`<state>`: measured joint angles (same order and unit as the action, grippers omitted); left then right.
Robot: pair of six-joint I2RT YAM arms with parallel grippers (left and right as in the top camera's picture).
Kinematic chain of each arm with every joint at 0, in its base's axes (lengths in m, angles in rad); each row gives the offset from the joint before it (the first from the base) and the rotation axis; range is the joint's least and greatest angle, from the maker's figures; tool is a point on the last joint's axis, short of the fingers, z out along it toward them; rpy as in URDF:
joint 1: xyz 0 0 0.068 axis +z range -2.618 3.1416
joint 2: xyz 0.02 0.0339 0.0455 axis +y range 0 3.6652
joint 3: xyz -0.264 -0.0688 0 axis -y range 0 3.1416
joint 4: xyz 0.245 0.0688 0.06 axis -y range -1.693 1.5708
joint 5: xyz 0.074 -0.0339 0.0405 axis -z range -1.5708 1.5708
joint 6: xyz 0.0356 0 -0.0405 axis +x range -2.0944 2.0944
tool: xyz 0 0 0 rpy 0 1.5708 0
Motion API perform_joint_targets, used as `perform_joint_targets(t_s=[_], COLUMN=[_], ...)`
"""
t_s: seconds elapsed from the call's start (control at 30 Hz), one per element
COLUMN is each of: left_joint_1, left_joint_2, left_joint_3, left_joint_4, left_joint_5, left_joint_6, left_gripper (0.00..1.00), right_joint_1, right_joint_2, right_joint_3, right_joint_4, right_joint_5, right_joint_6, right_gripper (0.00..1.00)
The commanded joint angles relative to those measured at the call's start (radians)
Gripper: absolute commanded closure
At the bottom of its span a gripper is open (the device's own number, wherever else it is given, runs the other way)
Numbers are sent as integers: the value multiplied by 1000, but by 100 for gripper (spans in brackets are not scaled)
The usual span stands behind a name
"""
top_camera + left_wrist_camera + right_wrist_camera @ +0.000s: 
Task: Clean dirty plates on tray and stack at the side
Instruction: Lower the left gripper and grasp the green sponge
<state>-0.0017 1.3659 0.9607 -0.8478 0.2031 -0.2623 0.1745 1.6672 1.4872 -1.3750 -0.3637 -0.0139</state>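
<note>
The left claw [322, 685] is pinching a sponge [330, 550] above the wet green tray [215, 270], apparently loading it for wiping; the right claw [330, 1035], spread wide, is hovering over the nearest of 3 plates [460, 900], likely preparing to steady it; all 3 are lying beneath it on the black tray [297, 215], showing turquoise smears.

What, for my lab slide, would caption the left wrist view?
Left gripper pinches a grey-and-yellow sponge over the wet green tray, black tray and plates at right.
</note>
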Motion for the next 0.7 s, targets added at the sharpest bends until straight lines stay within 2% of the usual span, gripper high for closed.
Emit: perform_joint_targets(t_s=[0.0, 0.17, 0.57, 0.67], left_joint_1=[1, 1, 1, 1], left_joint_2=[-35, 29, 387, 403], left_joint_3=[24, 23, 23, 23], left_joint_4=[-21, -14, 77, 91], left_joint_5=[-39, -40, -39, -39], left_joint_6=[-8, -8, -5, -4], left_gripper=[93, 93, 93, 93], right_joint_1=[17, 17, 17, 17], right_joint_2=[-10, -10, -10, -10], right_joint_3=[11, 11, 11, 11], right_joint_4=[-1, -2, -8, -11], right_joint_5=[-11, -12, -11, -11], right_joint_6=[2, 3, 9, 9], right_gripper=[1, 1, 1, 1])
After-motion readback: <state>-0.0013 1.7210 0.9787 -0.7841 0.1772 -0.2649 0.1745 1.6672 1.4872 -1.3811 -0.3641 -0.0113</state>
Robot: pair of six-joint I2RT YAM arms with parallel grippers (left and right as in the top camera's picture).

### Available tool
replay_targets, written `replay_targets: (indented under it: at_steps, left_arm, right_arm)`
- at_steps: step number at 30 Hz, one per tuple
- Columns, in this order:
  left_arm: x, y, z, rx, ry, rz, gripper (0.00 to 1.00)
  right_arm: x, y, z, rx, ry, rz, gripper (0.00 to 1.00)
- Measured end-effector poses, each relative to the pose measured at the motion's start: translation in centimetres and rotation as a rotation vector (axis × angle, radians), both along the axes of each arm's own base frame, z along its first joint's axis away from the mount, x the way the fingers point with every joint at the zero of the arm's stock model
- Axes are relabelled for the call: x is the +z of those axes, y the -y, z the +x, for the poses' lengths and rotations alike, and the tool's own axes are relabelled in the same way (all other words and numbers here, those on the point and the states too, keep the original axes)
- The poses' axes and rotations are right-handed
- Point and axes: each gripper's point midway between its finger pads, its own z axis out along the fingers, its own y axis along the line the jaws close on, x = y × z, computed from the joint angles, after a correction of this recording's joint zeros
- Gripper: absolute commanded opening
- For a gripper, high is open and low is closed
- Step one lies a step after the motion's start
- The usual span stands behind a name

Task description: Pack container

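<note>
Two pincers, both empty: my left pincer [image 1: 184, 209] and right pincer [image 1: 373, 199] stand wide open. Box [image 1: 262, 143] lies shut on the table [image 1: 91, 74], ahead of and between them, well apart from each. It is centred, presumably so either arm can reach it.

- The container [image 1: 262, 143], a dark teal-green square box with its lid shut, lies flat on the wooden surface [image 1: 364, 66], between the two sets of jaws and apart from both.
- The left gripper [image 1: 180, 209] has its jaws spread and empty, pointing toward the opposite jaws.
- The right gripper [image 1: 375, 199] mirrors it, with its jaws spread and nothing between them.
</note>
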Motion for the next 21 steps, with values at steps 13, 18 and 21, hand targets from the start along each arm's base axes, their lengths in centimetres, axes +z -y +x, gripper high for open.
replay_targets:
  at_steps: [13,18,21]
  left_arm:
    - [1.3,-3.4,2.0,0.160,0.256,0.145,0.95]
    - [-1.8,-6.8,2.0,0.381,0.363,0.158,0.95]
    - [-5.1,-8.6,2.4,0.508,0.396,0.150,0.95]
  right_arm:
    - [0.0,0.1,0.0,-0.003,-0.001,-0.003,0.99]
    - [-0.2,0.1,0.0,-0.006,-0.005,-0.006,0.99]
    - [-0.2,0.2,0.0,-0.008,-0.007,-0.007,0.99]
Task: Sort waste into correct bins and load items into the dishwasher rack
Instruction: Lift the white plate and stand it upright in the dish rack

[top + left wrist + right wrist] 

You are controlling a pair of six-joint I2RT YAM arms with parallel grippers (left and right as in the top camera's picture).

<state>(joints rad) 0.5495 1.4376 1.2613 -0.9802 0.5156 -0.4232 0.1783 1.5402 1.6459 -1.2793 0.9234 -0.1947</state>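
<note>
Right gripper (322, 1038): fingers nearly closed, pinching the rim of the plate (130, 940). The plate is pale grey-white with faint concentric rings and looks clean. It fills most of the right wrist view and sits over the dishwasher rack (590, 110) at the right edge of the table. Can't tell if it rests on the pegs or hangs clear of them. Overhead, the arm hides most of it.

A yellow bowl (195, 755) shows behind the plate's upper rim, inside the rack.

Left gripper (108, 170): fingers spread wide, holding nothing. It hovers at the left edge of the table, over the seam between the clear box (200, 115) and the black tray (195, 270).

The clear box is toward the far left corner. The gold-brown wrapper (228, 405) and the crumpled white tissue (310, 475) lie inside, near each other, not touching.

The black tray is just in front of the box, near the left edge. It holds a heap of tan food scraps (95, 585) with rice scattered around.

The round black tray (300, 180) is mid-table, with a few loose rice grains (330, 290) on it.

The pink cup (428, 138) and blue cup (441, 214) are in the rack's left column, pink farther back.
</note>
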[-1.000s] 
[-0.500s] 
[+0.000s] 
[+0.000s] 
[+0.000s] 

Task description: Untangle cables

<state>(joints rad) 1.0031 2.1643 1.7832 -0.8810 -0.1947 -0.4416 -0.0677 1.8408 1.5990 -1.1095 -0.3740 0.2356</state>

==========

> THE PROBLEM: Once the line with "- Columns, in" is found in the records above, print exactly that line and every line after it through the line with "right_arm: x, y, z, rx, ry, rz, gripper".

> TASK RESPONSE:
- Columns, in this order:
  left_arm: x, y, z, rx, ry, rz, gripper (0.00 to 1.00)
  right_arm: x, y, z, rx, ry, rz, gripper (0.00 to 1.00)

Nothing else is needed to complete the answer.